Mr. Provini has been the Chairman, CEO, and President of Natcore Technology Inc. since May 2009, a research and development company protected by 65 patents granted or pending. From November 1997 to October 2000, he was the President of Ladenburg Thalmann Asset Management and a Director of Ladenburg Thalmann, Inc., one of the oldest members of the New York Stock Exchange. He served as President of Laidlaw Asset Management and Chairman and Chief Investment Officer of Howe & Rusling, Laidlaw’s Portfolio Management Advisory Group, from November 1995 to September 1997. Mr. Provini served as President of Rodman & Renshaw’s Advisory Services from February 1994 to August 1995. He was the President of LaSalle Street Corporation, a wholly-owned subsidiary of Donaldson, Lufkin & Jenrette, from January 1983 to April 1985. Mr.
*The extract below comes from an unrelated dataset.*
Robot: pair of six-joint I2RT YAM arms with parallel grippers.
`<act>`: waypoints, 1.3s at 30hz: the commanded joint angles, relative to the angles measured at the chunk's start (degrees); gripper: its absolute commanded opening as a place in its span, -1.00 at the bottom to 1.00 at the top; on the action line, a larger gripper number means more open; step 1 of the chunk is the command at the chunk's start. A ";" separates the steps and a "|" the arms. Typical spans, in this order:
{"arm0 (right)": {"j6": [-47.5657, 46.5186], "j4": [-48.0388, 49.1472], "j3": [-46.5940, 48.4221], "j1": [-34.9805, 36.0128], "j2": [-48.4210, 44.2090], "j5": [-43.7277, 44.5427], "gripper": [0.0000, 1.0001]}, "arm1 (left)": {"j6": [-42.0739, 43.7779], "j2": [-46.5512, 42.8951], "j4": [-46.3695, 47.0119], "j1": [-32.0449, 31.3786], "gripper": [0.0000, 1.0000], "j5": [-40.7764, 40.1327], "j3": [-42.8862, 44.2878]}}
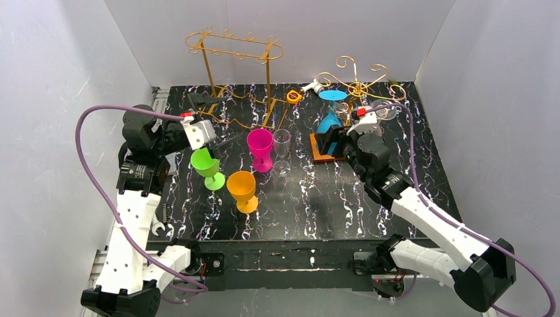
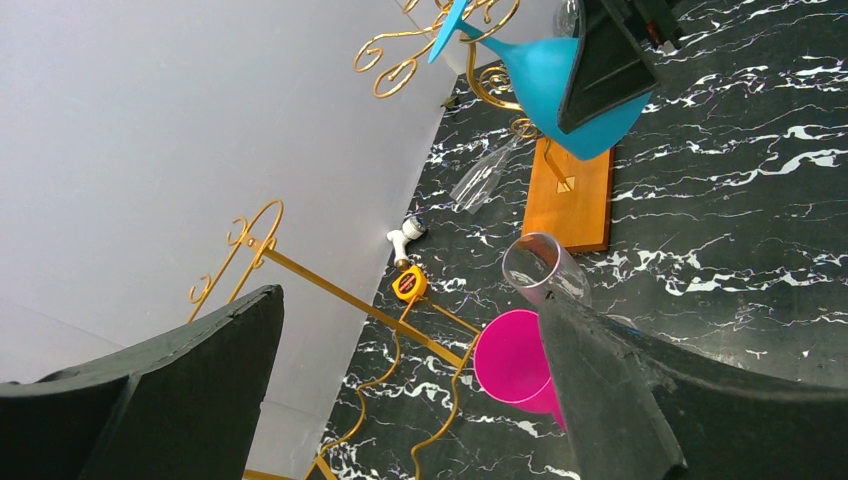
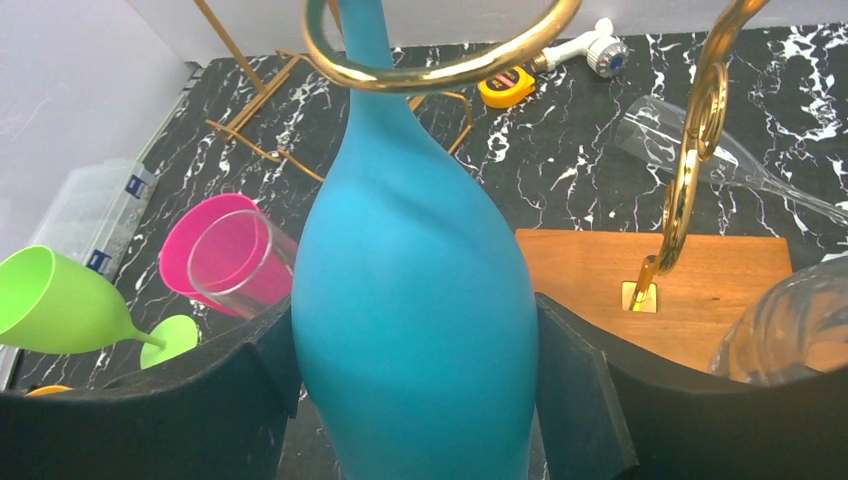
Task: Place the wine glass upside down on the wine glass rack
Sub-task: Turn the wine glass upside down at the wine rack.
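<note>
Right fingers clamped on the bowl of the blue wine glass, one on either side. The glass is upside down, foot uppermost, its stem passing through a gold ring of the rack, which stands on a wooden base. Left fingers spread wide apart, holding nothing, near the green glass. Pink, orange and clear glasses stand upright on the black marbled surface.
</note>
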 commanded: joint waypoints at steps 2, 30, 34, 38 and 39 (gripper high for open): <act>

Provini has been a leadership instructor at the U.S. Naval Academy, Chairman of the U.S. Naval Academy’s Honor Board, and is a former Marine Corp. officer. Mr. Provini holds an undergraduate Engineering degree from the U.S. Naval Academy in Annapolis, Maryland, and a post-graduate degree from the University of Oklahoma.
“We are very honored and happy to welcome Mr. Provini to the Board of Directors. As a proven leader in his illustrious career, Mr. Provini has in-depth knowledge of providing oversight and governance to our Company. As we continue to execute our fintech-driven acquisition strategy, we look to work closely with Mr. Provini, who will oversee our strategic initiatives, audit, and risk management,” said Mitchell Eaglstein, Co-Founder and CEO of the Company.
For additional information, visit our SEC filingsor Company’s website for more information on the full results and management’s plan.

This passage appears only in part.